- _Work to be completed_:
Write down the whole listing below again without changing a word.

- _Supplied material_:
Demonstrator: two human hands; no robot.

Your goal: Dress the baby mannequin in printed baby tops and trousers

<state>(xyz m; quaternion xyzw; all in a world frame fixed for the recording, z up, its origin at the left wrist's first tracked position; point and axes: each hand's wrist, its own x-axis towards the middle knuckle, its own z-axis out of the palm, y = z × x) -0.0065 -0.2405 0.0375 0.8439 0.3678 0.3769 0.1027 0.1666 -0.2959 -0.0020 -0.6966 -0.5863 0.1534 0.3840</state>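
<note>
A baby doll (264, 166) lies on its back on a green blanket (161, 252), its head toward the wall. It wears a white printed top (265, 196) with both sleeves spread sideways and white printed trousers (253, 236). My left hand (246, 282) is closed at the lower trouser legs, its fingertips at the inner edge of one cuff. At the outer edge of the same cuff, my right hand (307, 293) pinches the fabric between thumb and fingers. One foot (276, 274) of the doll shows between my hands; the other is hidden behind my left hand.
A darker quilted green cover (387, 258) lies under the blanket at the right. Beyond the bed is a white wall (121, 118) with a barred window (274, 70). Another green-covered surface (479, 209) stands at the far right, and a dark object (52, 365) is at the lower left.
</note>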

- _Answer box_:
Demonstrator: two human hands; no robot.

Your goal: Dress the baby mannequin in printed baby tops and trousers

<state>(xyz m; quaternion xyzw; all in a world frame fixed for the recording, z up, its origin at the left wrist's first tracked position; point and axes: each hand's wrist, its own x-axis towards the middle knuckle, its own z-axis out of the palm, y = z × x) -0.0065 -0.2405 0.0375 0.8439 0.3678 0.3769 0.1027 0.1666 -0.2959 -0.0020 -0.6966 -0.5863 0.1534 0.3840</state>
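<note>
A baby doll (264, 166) lies on its back on a green blanket (161, 252), its head toward the wall. It wears a white printed top (265, 196) with both sleeves spread sideways and white printed trousers (253, 236). My left hand (246, 282) is closed at the lower trouser legs, its fingertips at the inner edge of one cuff. At the outer edge of the same cuff, my right hand (307, 293) pinches the fabric between thumb and fingers. One foot (276, 274) of the doll shows between my hands; the other is hidden behind my left hand.
A darker quilted green cover (387, 258) lies under the blanket at the right. Beyond the bed is a white wall (121, 118) with a barred window (274, 70). Another green-covered surface (479, 209) stands at the far right, and a dark object (52, 365) is at the lower left.
</note>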

The exercise ends with this answer.